Meltem AKYOL
Hopalı Öğretmen Metin Lokumcu’nun ölümünün üzerinden 10 yıl geçti. Yargılama ise 21 Nisan’da Trabzon’da başlayacak. Avukat Meriç Eyüboğlu, çıkan iddianame için “Dağ fare doğurdu” dese de dava açılmış olmasının önemli olduğuna dikkat çekiyor: “Bu dava hepimizin gözleri önünde işlenen bir cinayetin daha üstünün örtülmemesi, unutulup gitmemesine vesile oldu.”
Ve ekliyor Eyüboğlu: “Yargının bu kadar siyasallaştığı bir konjonktürde yine de ailesinin, yakınlarının gözündeki hüznün biraz aralanmasını istiyorum.”
Tarih 23 Ağustos 2020, yer Giresun.

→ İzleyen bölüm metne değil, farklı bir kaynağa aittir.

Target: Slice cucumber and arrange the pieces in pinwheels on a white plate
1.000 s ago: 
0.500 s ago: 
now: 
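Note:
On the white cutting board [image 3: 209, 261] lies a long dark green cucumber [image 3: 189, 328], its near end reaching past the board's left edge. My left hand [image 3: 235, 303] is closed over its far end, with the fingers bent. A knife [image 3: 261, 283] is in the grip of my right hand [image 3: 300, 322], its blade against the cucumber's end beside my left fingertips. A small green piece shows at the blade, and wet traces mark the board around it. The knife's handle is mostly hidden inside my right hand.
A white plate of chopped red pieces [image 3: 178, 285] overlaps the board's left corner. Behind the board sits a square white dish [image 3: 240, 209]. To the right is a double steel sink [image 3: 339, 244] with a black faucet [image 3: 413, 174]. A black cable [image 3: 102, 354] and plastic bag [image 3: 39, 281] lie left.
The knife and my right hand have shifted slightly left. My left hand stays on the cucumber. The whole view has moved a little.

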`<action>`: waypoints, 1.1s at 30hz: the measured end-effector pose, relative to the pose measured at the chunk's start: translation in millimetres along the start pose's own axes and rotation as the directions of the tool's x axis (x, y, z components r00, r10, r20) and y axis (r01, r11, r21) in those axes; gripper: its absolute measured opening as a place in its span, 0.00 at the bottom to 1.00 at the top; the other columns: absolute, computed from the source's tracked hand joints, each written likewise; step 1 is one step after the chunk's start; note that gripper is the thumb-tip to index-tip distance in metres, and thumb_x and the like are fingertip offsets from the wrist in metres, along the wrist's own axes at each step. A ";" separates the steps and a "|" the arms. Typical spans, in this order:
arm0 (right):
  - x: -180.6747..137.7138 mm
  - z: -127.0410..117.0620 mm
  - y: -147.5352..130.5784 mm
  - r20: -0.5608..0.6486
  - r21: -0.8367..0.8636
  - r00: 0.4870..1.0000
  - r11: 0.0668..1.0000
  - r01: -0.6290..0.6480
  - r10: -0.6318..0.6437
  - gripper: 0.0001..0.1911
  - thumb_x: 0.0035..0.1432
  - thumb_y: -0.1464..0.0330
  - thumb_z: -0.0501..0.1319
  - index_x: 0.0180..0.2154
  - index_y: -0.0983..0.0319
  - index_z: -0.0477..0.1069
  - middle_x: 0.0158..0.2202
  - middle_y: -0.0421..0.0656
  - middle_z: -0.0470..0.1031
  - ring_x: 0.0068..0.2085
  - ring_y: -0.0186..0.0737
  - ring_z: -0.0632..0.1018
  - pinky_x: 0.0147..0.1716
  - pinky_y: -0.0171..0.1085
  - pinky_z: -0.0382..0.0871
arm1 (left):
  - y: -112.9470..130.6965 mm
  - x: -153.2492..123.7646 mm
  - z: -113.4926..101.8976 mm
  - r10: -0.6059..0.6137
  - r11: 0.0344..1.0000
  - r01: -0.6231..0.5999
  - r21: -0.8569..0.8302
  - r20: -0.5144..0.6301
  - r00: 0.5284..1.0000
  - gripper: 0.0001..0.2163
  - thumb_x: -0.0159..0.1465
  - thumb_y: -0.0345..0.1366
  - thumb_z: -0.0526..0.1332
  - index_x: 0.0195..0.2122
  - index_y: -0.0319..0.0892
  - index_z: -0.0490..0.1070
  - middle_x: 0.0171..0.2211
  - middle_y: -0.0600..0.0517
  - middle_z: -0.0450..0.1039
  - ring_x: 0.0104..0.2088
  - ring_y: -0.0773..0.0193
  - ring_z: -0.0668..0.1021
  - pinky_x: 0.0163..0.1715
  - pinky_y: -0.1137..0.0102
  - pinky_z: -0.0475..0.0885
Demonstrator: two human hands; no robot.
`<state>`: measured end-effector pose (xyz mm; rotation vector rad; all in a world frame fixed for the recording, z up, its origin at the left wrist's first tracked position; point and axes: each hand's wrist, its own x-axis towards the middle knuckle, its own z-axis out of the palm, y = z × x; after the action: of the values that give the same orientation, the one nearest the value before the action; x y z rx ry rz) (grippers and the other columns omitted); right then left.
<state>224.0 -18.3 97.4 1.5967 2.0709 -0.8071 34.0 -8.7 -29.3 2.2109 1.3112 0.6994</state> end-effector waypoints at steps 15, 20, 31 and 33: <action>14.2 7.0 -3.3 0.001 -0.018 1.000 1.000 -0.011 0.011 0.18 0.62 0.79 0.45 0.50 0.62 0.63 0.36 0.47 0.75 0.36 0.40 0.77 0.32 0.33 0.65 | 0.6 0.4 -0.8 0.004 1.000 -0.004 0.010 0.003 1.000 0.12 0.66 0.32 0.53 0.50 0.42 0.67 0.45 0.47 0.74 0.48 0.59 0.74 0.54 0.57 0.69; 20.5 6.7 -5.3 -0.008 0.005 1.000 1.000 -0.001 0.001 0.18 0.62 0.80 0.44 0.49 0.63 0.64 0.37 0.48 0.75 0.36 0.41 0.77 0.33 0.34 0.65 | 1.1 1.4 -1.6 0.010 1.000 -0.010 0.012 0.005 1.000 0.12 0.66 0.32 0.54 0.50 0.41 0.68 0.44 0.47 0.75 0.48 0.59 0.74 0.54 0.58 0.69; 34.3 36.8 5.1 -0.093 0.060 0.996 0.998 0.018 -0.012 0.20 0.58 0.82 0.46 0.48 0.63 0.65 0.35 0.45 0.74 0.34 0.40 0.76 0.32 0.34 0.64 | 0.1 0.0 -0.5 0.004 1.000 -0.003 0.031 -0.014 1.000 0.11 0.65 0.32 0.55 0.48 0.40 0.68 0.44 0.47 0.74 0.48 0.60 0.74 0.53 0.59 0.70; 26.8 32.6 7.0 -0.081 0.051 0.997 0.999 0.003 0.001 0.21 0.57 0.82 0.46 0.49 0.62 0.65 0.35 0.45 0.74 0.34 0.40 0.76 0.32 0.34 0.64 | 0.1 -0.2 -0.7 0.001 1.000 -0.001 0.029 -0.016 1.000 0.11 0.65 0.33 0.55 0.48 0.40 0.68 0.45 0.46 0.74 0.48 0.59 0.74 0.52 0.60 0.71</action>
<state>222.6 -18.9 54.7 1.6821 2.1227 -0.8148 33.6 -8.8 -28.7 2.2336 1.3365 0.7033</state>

Caddeler su ile dolu, araçlar sürükleniyor. Evler su altında. Selden sonra sokaklar, evler harabeye dönmüş durumda. Ve ekonomik faturası bir yana 10 can yitip gitti. O selden sonra yarıya kadar su altında olan duvarda bir resim. O resimdeki bir elini yukarıya kaldırmış, gömleği savrulan Hopalı Öğretmen Metin Lokumcu.
Şimdi takvimi biraz geriye saralım. 2011’in 31 Mayıs’ı. Dönemin Başbakanı Tayyip Erdoğan seçim kampanyası için Hopa’da, miting yapacak. Karadeniz HES’lerle, taş ocakları ile delik deşik. Suyuna, deresine, çayına sahip çıkmak isteyen Hopalılar açıklama yapma hazırlığında. Eyleme polisin müdahalesi gaz stoklarını bitirecek kadar sert. Metin Lokumcu o eylemde kullanılan gaz nedeniyle kalp krizi geçirdi, hayatını kaybetti.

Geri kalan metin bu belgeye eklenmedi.